Data in this exercise:

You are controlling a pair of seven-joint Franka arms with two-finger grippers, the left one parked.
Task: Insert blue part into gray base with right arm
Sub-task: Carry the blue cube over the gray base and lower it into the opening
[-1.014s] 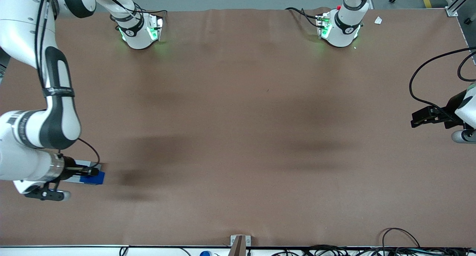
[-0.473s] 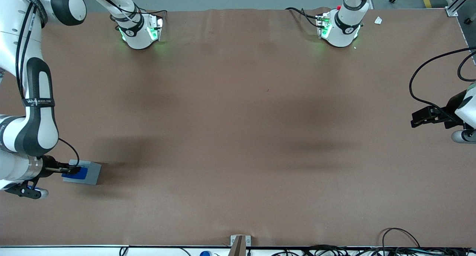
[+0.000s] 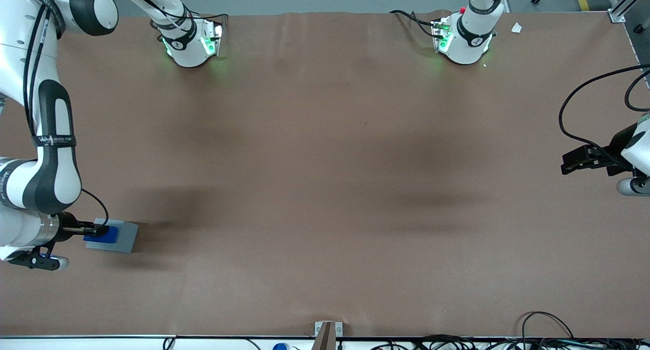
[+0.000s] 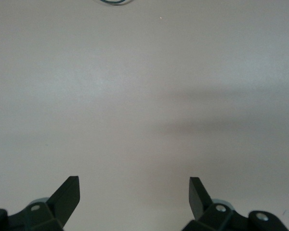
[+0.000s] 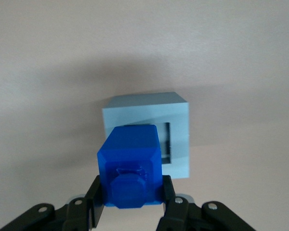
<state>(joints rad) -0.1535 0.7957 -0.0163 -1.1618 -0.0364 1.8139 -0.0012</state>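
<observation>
Even, soft overhead light fills the scene, with no glare. Broad, blurred shadows lie on the brown table; a darker one spreads from the gray base just beside the gripper. In the right wrist view the blue part looks sharp but bulges from closeness.

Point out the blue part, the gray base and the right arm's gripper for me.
blue part (image 5: 129,166): right wrist view, its near face.
gray base (image 5: 178,118): right wrist view, top rim beside the recess.
gripper (image 5: 130,199): right wrist view, midway between fingertips, clamping the blue part.
</observation>
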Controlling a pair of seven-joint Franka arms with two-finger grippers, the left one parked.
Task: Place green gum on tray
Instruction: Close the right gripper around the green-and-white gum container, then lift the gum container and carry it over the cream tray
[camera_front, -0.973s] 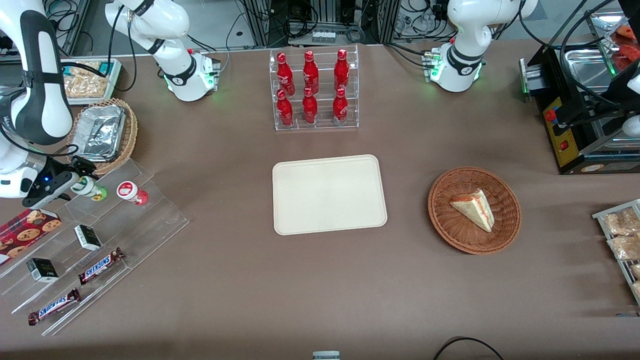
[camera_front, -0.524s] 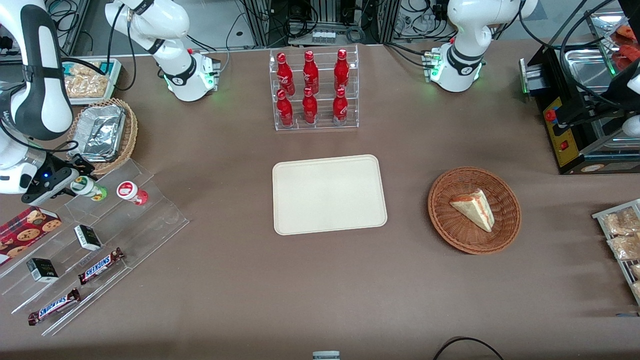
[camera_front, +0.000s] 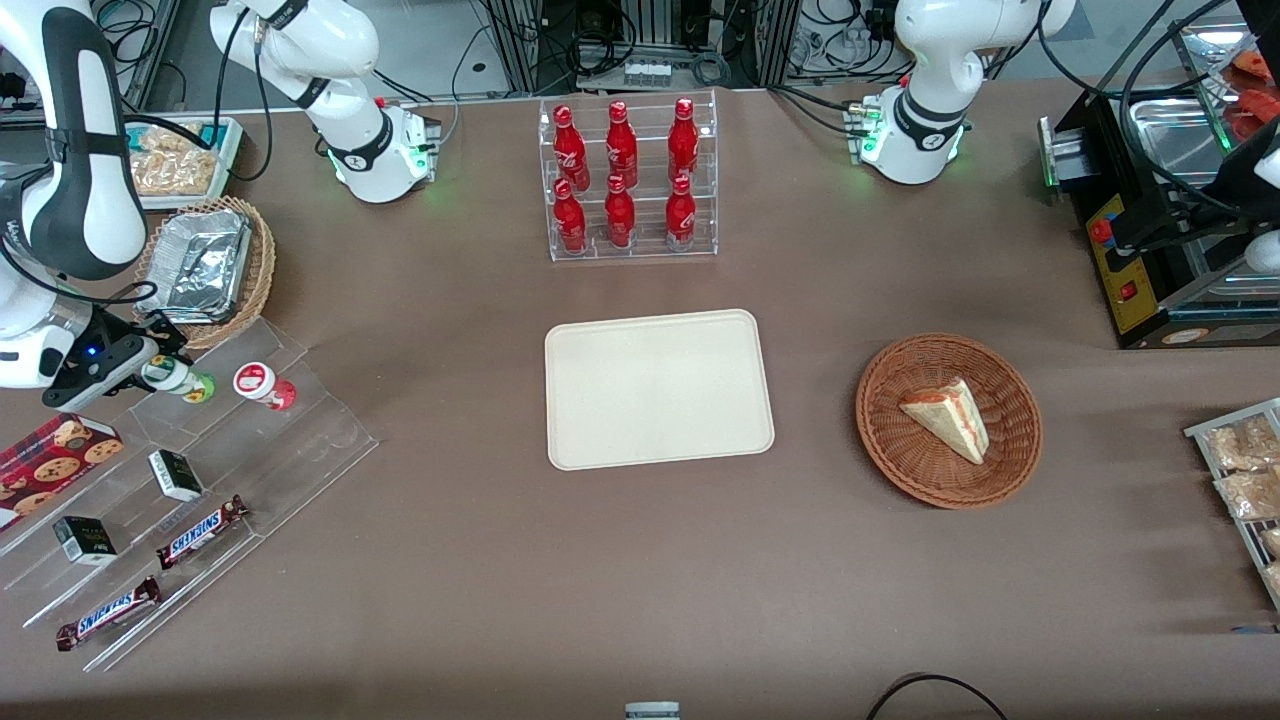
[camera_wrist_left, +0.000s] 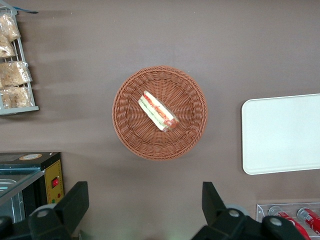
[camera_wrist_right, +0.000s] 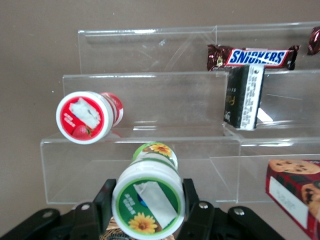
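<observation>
The green gum (camera_front: 182, 379) lies tilted on the top step of the clear acrylic rack (camera_front: 300, 440), its white lid toward my gripper. My right gripper (camera_front: 152, 368) is at the working arm's end of the table, with its fingers (camera_wrist_right: 104, 198) against both sides of the lid. In the right wrist view the green gum (camera_wrist_right: 148, 199) fills the space between the jaws of the gripper (camera_wrist_right: 147, 196), which are shut on it. The cream tray (camera_front: 660, 388) lies bare at the table's middle, far from the gripper; it also shows in the left wrist view (camera_wrist_left: 282, 132).
A red-bodied gum bottle (camera_front: 264, 385) lies beside the green one. Snickers bars (camera_front: 200, 530), small dark boxes (camera_front: 175, 474) and a cookie box (camera_front: 55, 455) lie on the lower steps. A foil tray in a wicker basket (camera_front: 205, 265) stands farther back. A cola bottle rack (camera_front: 625, 180) and a sandwich basket (camera_front: 948, 420) stand elsewhere.
The arm has shifted slightly and the gripper has settled around the green gum's lid. The gum stays on the rack's top step.
</observation>
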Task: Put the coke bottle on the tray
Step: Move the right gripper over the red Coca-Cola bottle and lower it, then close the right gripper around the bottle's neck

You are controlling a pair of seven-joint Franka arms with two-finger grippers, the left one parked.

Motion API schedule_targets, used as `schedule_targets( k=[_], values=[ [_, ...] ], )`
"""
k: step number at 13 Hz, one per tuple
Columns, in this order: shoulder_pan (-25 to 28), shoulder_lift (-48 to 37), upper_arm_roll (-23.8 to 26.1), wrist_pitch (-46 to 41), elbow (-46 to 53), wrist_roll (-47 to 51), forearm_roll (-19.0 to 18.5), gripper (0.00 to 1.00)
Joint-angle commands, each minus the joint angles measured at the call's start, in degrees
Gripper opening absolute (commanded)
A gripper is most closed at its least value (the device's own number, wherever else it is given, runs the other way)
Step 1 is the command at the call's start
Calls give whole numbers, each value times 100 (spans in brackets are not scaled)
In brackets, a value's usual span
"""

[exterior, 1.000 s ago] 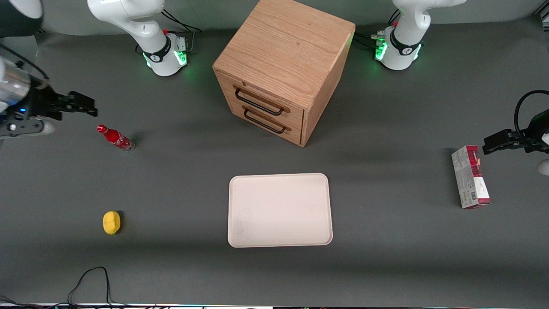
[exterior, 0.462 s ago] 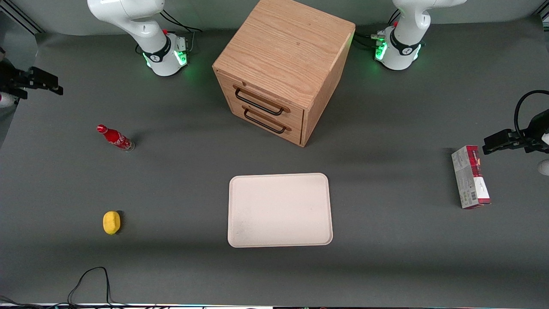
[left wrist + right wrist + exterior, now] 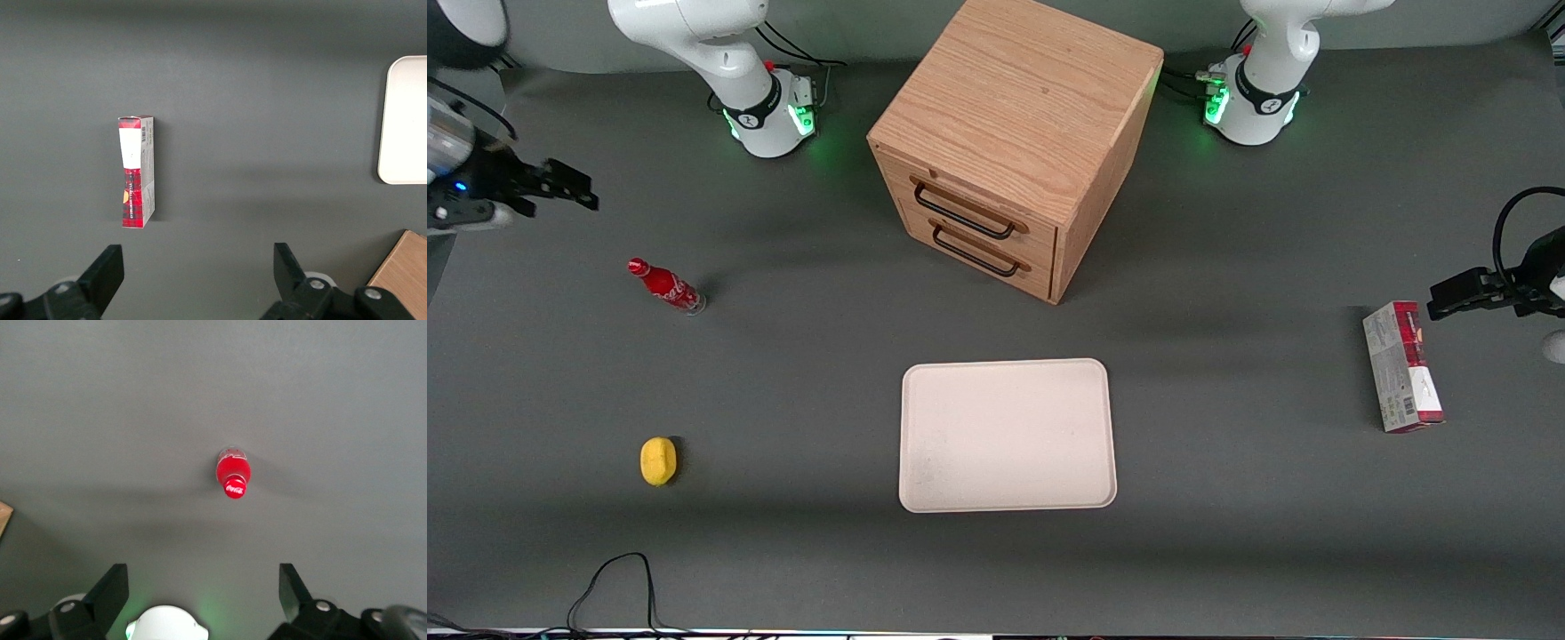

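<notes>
The gripper [image 3: 578, 188] hangs high over the working arm's end of the table, its two black fingers [image 3: 109, 595] spread wide apart with nothing between them and nothing touching them. In the right wrist view the fingers frame bare grey mat, and the coke bottle [image 3: 233, 473] shows from above as a red cap with a little clear base peeking out past it, well clear of both fingertips.

In the front view the coke bottle [image 3: 665, 285] stands upright on the grey table [image 3: 783, 373], at about 5 o'clock from the gripper and apart from it, nearer to the front camera. The bottle touches nothing but the mat.

From the bottle, the tray [image 3: 1008, 435] lies at roughly 4 o'clock, well apart, flat on the table and bare; its rim corner also shows in the left wrist view [image 3: 405, 120]. A small yellow object [image 3: 658, 461] sits at 6 o'clock from the bottle, nearer the camera. The wooden drawer cabinet [image 3: 1014, 142] stands at 12 o'clock from the tray, both drawers closed. A red-and-white carton box [image 3: 1401, 366] lies flat toward the parked arm's end of the table.
</notes>
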Motion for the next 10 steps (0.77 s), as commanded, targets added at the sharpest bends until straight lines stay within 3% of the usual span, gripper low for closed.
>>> schedule_targets(
  k=[1,10],
  values=[
    [63,-219,-193,975,-921,-79,-266,100],
    [72,607,-695,2736,-1706,-377,-302,100]
  ],
)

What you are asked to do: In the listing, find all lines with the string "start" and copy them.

Solved exercise:
Joint-angle commands, each minus the joint angles measured at the call's start, in degrees
Step 1 is the command at the call's start

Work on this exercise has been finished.